▶ What the exercise asks:
Using the material below, return exactly the lines between the one holding "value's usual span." and the one holding "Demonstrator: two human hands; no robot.", inclusive, and no others.

▶ Given data:
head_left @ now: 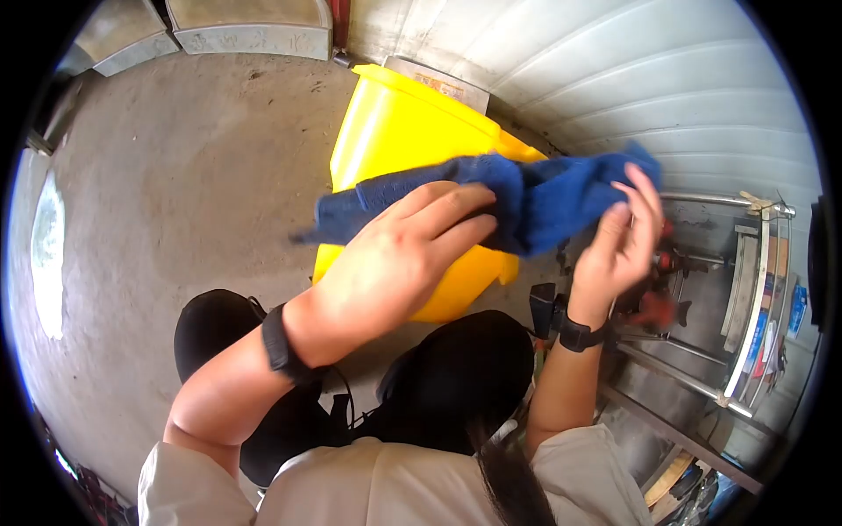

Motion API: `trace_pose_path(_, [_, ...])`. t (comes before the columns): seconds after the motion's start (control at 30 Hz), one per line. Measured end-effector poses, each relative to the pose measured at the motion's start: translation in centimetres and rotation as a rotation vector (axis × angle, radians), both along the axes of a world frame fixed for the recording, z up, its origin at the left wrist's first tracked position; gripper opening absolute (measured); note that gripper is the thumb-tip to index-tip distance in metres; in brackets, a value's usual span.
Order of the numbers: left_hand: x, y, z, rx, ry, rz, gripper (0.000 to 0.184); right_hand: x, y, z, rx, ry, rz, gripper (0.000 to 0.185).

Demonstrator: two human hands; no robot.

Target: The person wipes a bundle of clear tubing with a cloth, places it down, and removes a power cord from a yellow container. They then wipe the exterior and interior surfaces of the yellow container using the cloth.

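Note:
A dark blue cloth (pixel 557 197) is stretched sideways in the air, bunched on its right part and flatter on its left. My left hand (pixel 399 250) lies over its middle with the fingers wrapped round it. At the cloth's right end is my right hand (pixel 621 241), its thumb and curled fingers on the fabric in a loose hold. Below and behind the cloth stands a bright yellow plastic bin (pixel 412 123), partly hidden by the cloth and my left hand.
My bent knees are close below the bin. On the right, a metal rack (pixel 754 307) holds boxes and red items. A ribbed white wall (pixel 605 70) rises behind. Concrete floor (pixel 202 167) extends left, with pale panels (pixel 250 39) at its far edge.

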State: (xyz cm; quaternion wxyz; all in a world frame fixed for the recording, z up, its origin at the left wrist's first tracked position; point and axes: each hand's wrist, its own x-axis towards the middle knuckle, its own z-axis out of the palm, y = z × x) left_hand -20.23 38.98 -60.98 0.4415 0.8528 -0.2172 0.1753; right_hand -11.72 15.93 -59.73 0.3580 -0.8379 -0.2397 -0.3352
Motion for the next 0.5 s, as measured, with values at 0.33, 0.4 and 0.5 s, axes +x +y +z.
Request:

▶ Result:
Motion API: `trace_pose_path(_, [_, ...])`. t (comes before the columns): seconds after the motion's start (control at 30 Hz), one per line. Measured end-effector poses, each relative to the pose measured at the motion's start: translation in centimetres and rotation as a rotation vector (axis × angle, radians), both along the axes of a world frame fixed for the recording, z up, its origin at the left wrist's first tracked position; gripper opening absolute (measured); note that gripper is the thumb-tip to index-tip distance in metres; in brackets, a value's usual span.
Order of the numbers: left_hand: x, y, z, rx, ry, rz, gripper (0.000 to 0.184); right_hand: x, y, z, rx, ry, rz, gripper (0.000 to 0.185).

Demonstrator: two human hands; no robot.

There is no more output for this exercise.